We introduce a dataset for facilitating audio-visual analysis of singing performances. The dataset comprises a number of songs where singers’ solo voices are recorded in isolation. For each song, we provide the high-quality audio recordings of the solo singing voice and mix with accompaniments, and the video recording of the upper body of the vocal soloist which contains facial expressions and lip movements. We anticipate that the dataset will be useful for developing audiovisual source separation systems. Note that some of the accompaniment tracks come with the backing vocals, which introduces extra challenges of developing an audio-based singing voice separation system, and encourages researchers to integrate the soloists’ visual information to facilitate the separation process. We also anticipate that the dataset will be useful for other multi-modal information retrieval techniques such as audiovisual expressions analysis, audio-visual correspondence, audiovisual lyrics transcription, etc. A more detailed description and download link is here.

URMP Dataset

We create a dataset for facilitating audio-visual analysis of musical performances. The dataset comprises a number of simple multi-instrument musical pieces assembled from coordinated but separately recorded performances of individual tracks. We anticipate that the dataset will be useful as “ground truth” for evaluating audio-visual techniques for music source separation, transcription, and performance analysis. A more detailed description and sample data is here.

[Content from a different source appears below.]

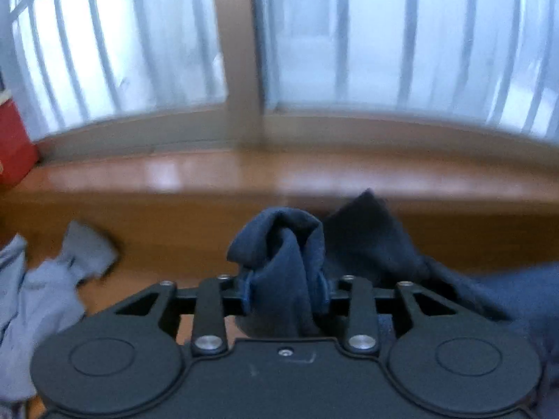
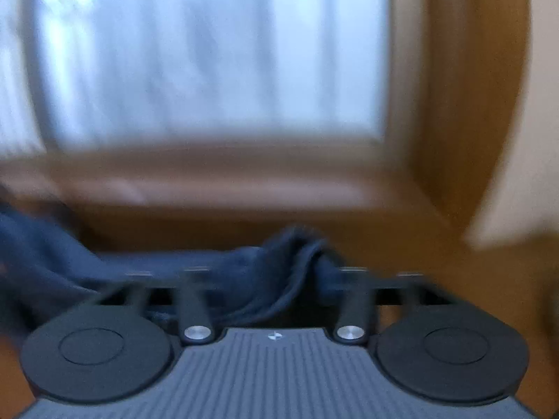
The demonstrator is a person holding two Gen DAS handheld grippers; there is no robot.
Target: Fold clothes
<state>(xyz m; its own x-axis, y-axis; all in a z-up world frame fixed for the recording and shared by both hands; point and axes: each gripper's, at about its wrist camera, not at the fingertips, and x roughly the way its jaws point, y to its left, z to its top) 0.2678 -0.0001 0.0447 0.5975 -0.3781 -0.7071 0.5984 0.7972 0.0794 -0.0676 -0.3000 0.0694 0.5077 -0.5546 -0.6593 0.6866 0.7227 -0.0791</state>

Bach10 dataset is a polyphonic music dataset which can be used for versatile research problems, such as Multi-pitch Estimation and Tracking, Audio-score Alignment, Source Separation, etc. This dataset consists of the audio recordings of each part and the ensemble of ten pieces of four-part J.S. Bach chorales, as well as their MIDI scores, the ground-truth alignment between the audio and the score, the ground-truth pitch values of each part and the ground-truth notes of each piece. The audio recordings of the four parts (Soprano, Alto, Tenor and Bass) of each piece are performed by violin, clarinet, saxophone and bassoon, respectively. A more detailed description is here. Dataset Download

Ground-truth pitches for the PTDB-TUG speech dataset:

The Pitch-Tracking Database from Graz University of Technology (PTDB-TUG) is a speech database for pitch tracking. It contains microphone and laryngograph signals of 20 English native speakers reading the TIMIT corpus. The database also provides reference pitch trajectories which were calculated from the laryngograph signals using the RAPT pitch tracking algorithm [1]. Here, we provide another version of the reference pitch trajectories, calculated using the Praat pitch tracking algorithm [2] on the microphone signals. We found that about 85% of the Praat-generated ground-truth pitches agree with the RAPT-generated ground-truth pitches. Praat-generated Reference Pitch Trajectories Download

[1] D. Talkin, “A robust algorithm for pitch tracking (RAPT),” in Speech Coding and Synthesis (W.B. Kleijn and K.K. Paliwal, eds.), pp. 495–518, Elsevier Science B.V., 1995.
[2] P. Boersma, “Praat, a system for doing phonetics by computer,” Glot International, vol. 5, no. 9/10, pp. 341–345, 2001.

Non-stationary Noise:

For research on speech enhancement, we collected recordings of ten kinds of non-stationary noise: birds, casino, cicadas, computer keyboard, eating chips, frogs, jungle, machine guns, motor cycles, and ocean. The recording of aach noise is between one minute to three minutes long. Dataset Download.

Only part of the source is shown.